Update on goals from last week

  • Continue experiment with thematically organizing week. Ha! Nice thought. Try again next week.

  • Code 3 pages each of a dPC and prion transcript simply for what I want to use for the first paper I want to write (part of re-thinking what IS the paper that is most interesting/important to me to write first). Success for Prion, but I did this on our drive back.

  • Re-invest in a broader array of self-care activities beyond simply exercise. I also journaled. And kakayed with Theo.
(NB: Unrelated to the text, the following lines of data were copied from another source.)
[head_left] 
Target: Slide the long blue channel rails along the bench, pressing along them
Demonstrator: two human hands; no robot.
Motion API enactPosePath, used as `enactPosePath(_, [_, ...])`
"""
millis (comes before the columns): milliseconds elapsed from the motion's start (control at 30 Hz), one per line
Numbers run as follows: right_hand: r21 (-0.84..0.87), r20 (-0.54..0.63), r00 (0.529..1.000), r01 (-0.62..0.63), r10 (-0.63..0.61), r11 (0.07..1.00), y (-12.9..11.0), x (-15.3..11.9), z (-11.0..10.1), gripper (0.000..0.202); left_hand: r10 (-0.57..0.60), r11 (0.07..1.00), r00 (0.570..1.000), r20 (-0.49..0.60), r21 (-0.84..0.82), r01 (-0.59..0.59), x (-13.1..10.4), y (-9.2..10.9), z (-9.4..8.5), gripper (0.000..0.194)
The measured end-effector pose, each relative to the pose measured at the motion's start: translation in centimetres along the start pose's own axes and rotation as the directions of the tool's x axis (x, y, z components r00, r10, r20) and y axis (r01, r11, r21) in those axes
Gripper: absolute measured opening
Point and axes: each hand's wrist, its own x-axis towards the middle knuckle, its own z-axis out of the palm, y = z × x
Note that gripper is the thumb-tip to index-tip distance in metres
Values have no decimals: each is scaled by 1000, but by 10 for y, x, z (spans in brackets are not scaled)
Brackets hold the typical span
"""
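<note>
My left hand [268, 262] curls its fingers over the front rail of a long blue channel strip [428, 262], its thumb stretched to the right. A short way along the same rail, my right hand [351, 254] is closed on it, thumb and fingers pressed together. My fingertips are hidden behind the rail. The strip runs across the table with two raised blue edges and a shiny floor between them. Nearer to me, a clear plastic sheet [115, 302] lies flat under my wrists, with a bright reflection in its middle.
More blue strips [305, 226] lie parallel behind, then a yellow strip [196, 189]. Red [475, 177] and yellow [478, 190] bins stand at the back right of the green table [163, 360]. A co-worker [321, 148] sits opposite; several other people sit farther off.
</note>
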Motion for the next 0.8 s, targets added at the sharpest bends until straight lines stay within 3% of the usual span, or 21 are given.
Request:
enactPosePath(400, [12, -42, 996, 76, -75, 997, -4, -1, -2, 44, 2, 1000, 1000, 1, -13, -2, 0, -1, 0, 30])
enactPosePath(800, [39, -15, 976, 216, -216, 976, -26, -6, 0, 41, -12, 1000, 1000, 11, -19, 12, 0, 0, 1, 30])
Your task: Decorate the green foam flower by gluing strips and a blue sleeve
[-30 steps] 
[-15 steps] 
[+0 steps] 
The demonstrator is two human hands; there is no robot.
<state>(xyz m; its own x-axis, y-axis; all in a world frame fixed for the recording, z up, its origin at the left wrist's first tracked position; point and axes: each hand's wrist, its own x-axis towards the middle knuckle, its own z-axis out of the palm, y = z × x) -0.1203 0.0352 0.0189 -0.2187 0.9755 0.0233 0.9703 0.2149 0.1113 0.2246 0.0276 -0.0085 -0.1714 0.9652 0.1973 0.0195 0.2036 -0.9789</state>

 Small goals for next week

  • Continue experiment with thematically organizing week.

  • Review the data and draft manuscript for my NHATS paper, abandoned since February.

  • Read the article I just agreed to review for a journal.

  • Work on implementing the advice of this article about turning your kid into a productive co-worker

As in past weeks, I invite you to report in on your wellbeing, share 1-2 small goals you are hoping to work on next week (especially related to our collaborations, if we have one), and report in on your progress from last week's goals

Thinking of you and hoping you and your loved ones stay healthy and safe.